Un bruit de moteur et des tirs. Je vois un camion à ridelles, genre camion bâché mais sans bâche qui vient vers nous. Tous ses occupants sont des Français de souche. De tous âges, mais ni jeunes enfants ni vieillards La femme sait pourquoi : tous ceux qui ne pouvaient pas courir assez vite sont morts. Ces Français sont armés de fusils de chasse. Ils ont les traits tirés. Les hommes ont une barbe de 24 heures. Les hommes en treillis leur tirent dessus en rafale. Ils répliquent avec leurs fusils à un ou deux coups.

La femme court vers le camion, jette l'enfant à l'intérieur, et escalade la ridelle à son tour. Un homme lui tend la main pour l'aider à monter. A côté d'elle, un autre homme touché au torse lâche sa carabine et s'écroule. Elle/moi rattrape la carabine au vol et se met à tirer. L'arme est très chaude.

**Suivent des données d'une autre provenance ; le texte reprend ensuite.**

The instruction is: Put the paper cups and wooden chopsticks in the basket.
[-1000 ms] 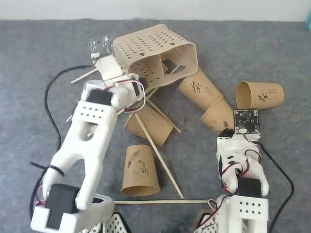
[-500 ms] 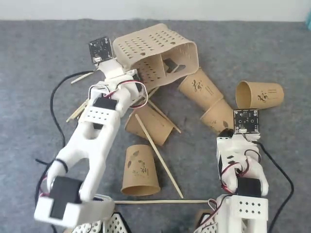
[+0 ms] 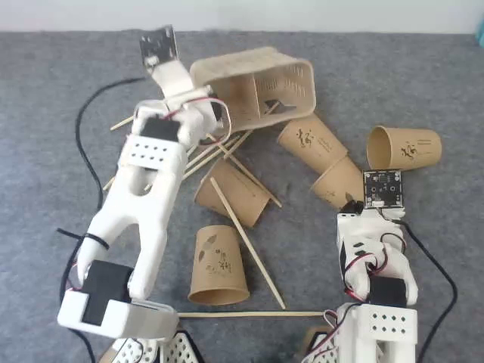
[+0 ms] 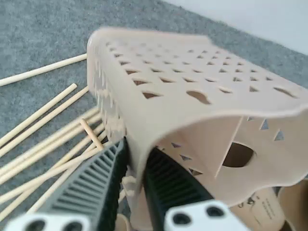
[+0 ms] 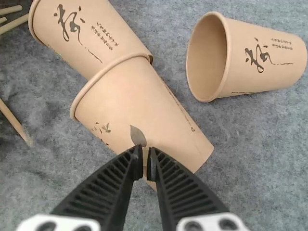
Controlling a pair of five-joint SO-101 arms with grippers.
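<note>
While the left gripper (image 4: 134,153) is clenched on one wall of the basket (image 3: 261,79), with one jaw on each side of it, we see that the basket is tipped on its side at the far part of the grey table (image 3: 423,68). Several wooden chopsticks (image 4: 57,156) lie loose on the table just beside the basket. A long chopstick (image 3: 247,242) lies near the middle, and another one (image 3: 249,314) lies along the near edge. The right gripper (image 5: 144,166) has its jaws pressed almost together and grasps nothing. Its tips are just beside a paper cup (image 5: 144,120) that lies on its side, close against a second lying cup (image 5: 82,33). A third cup (image 5: 245,55) lies near them. We find also a fourth cup (image 3: 218,265) standing mouth down and a fifth cup (image 3: 231,195) lying in the middle, all outside the basket.
</note>
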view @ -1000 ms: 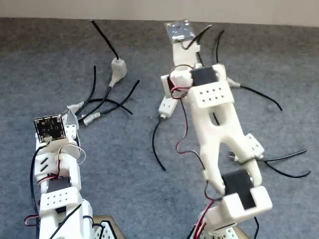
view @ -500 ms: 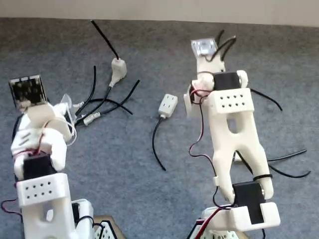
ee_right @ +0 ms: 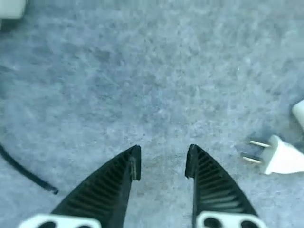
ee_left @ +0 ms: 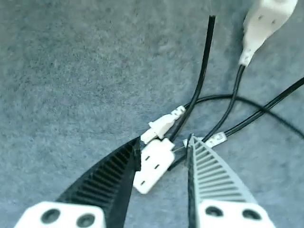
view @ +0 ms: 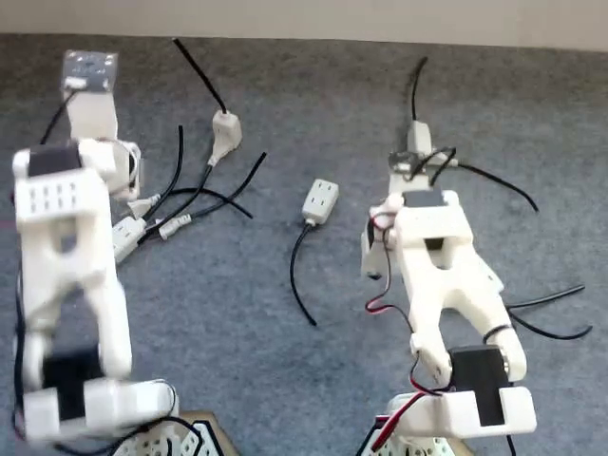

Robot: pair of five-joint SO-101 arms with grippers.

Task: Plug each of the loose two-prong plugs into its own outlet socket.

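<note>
Grey carpeted bench (view: 218, 313), strewn with cords.
A white outlet socket (view: 320, 200) lies mid-surface, with a two-prong plug (view: 224, 133) and tangled black cords (view: 204, 195) off to one side.

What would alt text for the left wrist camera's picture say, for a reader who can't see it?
The left gripper, open, straddles a white outlet socket lying on grey carpet. Past it lie tangled black cords, a small white plug, and another white cord end farther off.

Left arm (view: 66, 247), right arm (view: 442, 266): white shells, black servos (view: 475, 378), red wires (view: 388, 306).
</note>
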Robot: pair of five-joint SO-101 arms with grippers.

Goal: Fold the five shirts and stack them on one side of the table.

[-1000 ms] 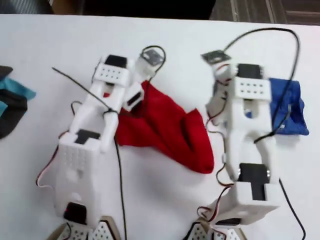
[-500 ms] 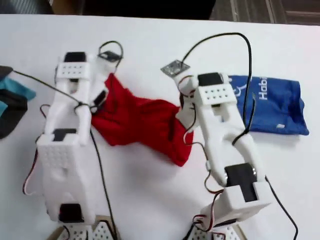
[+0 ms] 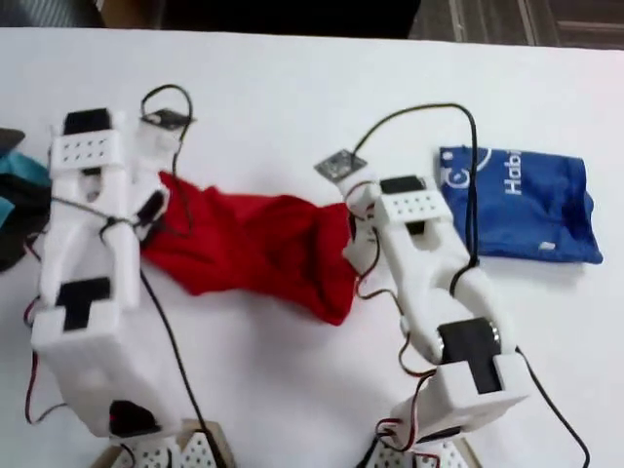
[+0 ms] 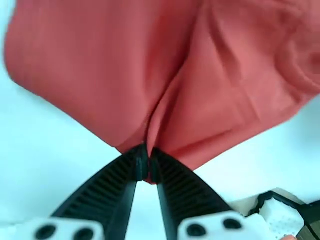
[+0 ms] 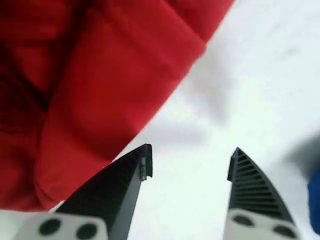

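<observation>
Left claw [image 4: 147, 167]: pressed tight together, and it's got a pinch of the red shirt [image 4: 165, 75] right at the tips. The cloth puckers into a sharp crease running up from the grip.
Left arm: standing far over on its own side of the worktop [image 3: 292, 88], claw down at the shirt's left end.
Right claw [image 5: 190, 162]: spread wide, nothing between the fingers. One tip sits right at the red hem, the other is over bare white worktop.
Right arm: in the middle of the worktop, between the red shirt and the blue shirt [image 3: 522, 205].
Red shirt: rumpled, drawn out long across the worktop from one arm to the other, with folds bunched along its length. The right end droops to a point towards the front edge, just beside the right arm.
Blue shirt: folded into a neat rectangle, lying flat on the right side, apart from the red one.
Dark and teal cloth [image 3: 15, 195]: a heap at the far left edge, cut off, tucked just beside the left arm.
Cable [image 3: 468, 146]: a black loop arcs over the right arm and crosses the blue shirt's near corner.
</observation>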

Le camion prend de la vitesse. Je vois un immeuble en flamme s'écrouler sur certains des hommes en treillis. La femme sait qu'elle est dans un des derniers camions à quitter la ville. La ville est en flamme. Elle se demande où aller. Il n'y a pas de base arrière.

*********************

Je sais que ce rêve est prémonitoire, parce qu'il y a des éléments concrets que je ne pouvait pas connaître à 3 ans. A l'époque, j'habitais dans un quartier résidentiel, je n'allais pas encore à l'école, mes parents n'avaient pas la télé. C'était grand-mère qui s'occupait de moi quand maman travaillait. Pour moi, à 3 ans, les maisons sont obligatoirement en pierre, les escalier en bois ou en pierre, et les gens sont tous Français de souche. Je n'ai jamais rien vu d'autre.

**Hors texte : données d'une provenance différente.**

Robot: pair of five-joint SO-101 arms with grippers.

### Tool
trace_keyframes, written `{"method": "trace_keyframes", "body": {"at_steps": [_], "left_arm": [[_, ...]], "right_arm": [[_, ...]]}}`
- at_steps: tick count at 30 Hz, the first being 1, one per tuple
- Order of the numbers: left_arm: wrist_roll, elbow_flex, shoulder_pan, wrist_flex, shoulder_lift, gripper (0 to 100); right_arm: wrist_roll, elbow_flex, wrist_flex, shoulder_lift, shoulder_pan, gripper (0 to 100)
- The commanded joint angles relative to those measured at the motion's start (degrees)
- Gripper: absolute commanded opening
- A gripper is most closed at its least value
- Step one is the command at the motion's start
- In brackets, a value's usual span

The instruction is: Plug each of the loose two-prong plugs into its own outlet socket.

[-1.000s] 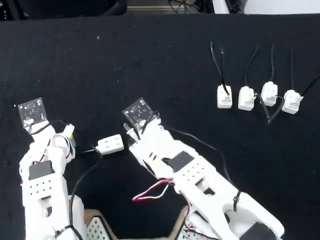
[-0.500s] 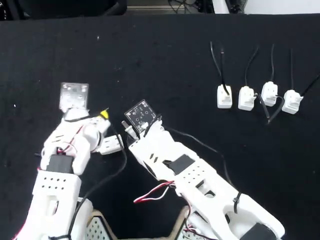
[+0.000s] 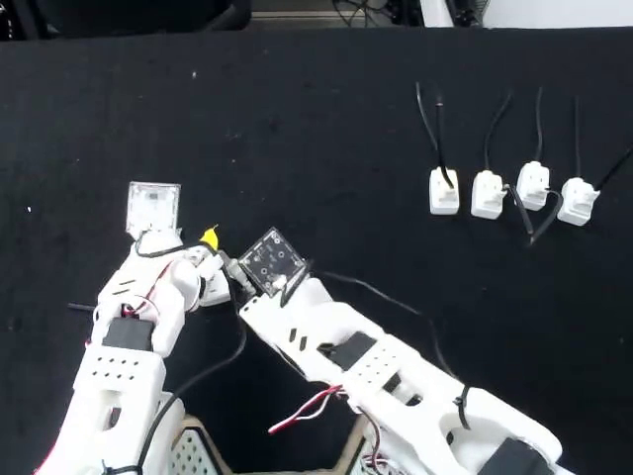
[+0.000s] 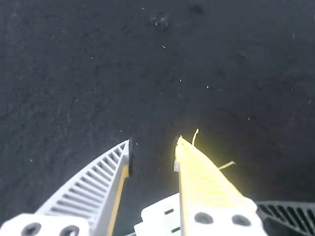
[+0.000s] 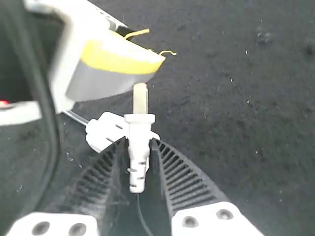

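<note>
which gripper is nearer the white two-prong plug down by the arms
Right. The right gripper is shut on the white plug, which stands between its jaws. The left gripper is open, just beyond the plug's prongs, and is not holding it.

From my station the high view is bright and even, lit from above. The black table (image 3: 297, 109) swallows the light and carries hardly any shadow, while the white arms (image 3: 129, 336) nearly glare. On the left gripper (image 4: 152, 147) the yellow finger (image 4: 202, 187) catches full light. In the right wrist view the loose plug (image 5: 138, 142) shines pale, and one edge of that view falls into deep shadow.
</note>
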Motion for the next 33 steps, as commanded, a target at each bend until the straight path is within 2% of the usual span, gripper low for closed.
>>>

A l'époque je ne connais rien à l'Algérie. Aucun membre de la famille ni amis de la famille n'y avait été. Et ce n'est pas un sujet que mes parents jugeaient bon d'aborder devant les enfants. On respectait encore l'innocence enfantine à l'époque. J'ai choisi de raconter ce rêve, parce que compte tenu de l'âge que j'avais, et du nombre d'éléments qui n'existaient pas à l'époque dans mon univers et que nous connaissons maintenant, il est évident qu'il fait référence à des faits réels et que je ne pouvais pas en avoir connaissance en 1964. Je parle d'Algérie, car les hommes que j'ai vu dans mon rêve avait le type de là-bas.

Je ne pouvais pas concevoir une cage d'escalier de verre et de métal. Ni les conséquences du souffle d'une explosion sur une tour de verre. Les armes des hommes en uniformes, je n'en avais jamais vu non plus. Des carabines, oui, elles ne me surprennent pas dans mon rêve, j'ai bien dû en voir sur des publicités. Cette arme avec un simple triangle en métal en guise de crosse, je l'ai vu dans la réalité, dans les années 80, dans un reportage sur Beyrouth. C'est une Kalachnikoff.

Même chose pour ce ciel et cette chaleur anormale. Maud Kristen, dans "Fille des étoiles", livre autobiographique dans lequelle elle raconte sa vocation de voyante, cite certains de ses rêves prémonitoires. Parmi ses rêves, il y a des rêves de guerre avec un ciel rougeâtre, des ruines, une armée étrangère en France et un climat anormalement chaud.

Je sais donc depuis mes trois ans que je vivrais une occupation étrangère dévastatrice en France au cours d'une future guerre mondiale puisque les occupants eux-mêmes sont attaqués. L'explosion qui a soufflé l'immeuble et fait flamber un quartier ne pouvait pas avoir été provoquée par les armes de poing que j'ai vu. Il devait y avoir d'autres belligérants.